5. Il résulte de l'instruction que Mme B...a indiqué dans la rubrique " ETAT CIVIL : nom auquel vos courriers seront adressés " de sa déclaration de revenus pour l'année 2013 qu'elle a souscrite le 15 mai 2014, que les courriers devaient être adressés au 56 rue du Ruisseau, à Paris (75018). Cette information, alors même qu'elle n'aurait pas été mentionnée dans la rubrique prévue à cet effet de la déclaration, a été régulièrement portée à la connaissance de l'administration, qui a d'ailleurs pris acte de cette nouvelle adresse d'expédition à laquelle elle a envoyé les avis d'imposition de MmeB..., ainsi que l'avis à tiers détenteur contesté. Par suite, la mise en demeure du 8 juin 2015, faute d'avoir été expédiée à l'adresse mentionnée par Mme B...dans sa déclaration de revenus de l'année 2013, ne peut être regardée comme ayant été régulièrement notifiée à l'intéressée et n'a ainsi pas interrompu le délai de prescription de l'action en recouvrement des impositions en litige, qui était ainsi acquise à la date de notification de l'avis à tiers détenteur du 2 septembre 2015.
6. Il résulte de ce qui précède que Mme B...est fondée à soutenir que c'est à tort que, par le jugement attaqué, le Tribunal administratif de Paris a rejeté sa demande.
DÉCIDE :
Article 1er : Le jugement n° 1521198 du 27 septembre 2016 du Tribunal administratif de Paris est annulé.
Article 2 : Mme B...est déchargée de l'obligation de payer la somme de 324 771 euros.
Article 3 : Le présent arrêt sera notifié à Mme A...B...et au ministre de l'action et des comptes publics.
Copie en sera adressée au directeur régional des finances publiques d'Ile-de-France et du département de Paris (pôle fiscal parisien 1)

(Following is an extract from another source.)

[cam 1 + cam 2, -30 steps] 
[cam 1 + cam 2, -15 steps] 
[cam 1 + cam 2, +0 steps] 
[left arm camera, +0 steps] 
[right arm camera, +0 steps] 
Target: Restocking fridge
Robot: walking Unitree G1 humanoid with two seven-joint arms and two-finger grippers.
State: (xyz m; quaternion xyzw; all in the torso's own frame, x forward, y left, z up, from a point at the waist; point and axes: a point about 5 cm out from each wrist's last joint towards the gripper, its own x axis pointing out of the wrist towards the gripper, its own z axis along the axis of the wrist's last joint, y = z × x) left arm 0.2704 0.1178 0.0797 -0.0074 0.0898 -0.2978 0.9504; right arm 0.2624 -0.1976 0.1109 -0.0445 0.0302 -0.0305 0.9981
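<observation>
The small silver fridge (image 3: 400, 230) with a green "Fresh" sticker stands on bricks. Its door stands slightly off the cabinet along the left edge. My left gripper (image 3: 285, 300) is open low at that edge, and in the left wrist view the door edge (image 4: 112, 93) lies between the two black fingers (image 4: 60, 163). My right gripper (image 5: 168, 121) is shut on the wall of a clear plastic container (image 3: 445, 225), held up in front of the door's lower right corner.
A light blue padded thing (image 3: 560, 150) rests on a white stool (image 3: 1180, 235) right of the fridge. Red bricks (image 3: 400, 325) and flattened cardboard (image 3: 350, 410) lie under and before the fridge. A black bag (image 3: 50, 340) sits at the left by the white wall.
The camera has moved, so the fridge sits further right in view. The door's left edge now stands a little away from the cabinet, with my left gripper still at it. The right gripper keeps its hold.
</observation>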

Délibéré après l'audience du 20 septembre 2018, à laquelle siégeaient :
- M. Formery, président de chambre,
- Mme Poupineau, président assesseur,
- M. Doré, premier conseiller.
Lu en audience publique, le 4 octobre 2018.
Le rapporteur,
V. POUPINEAULe président,
S.-L. FORMERYLe greffier,
C. RENE-MINE
La République mande et ordonne au ministre de l'action et des comptes publics en ce qui le concerne, ou à tous huissiers de justice à ce requis en ce qui concerne les voies de droit commun contre les parties privées, de pourvoir à l'exécution de la présente décision.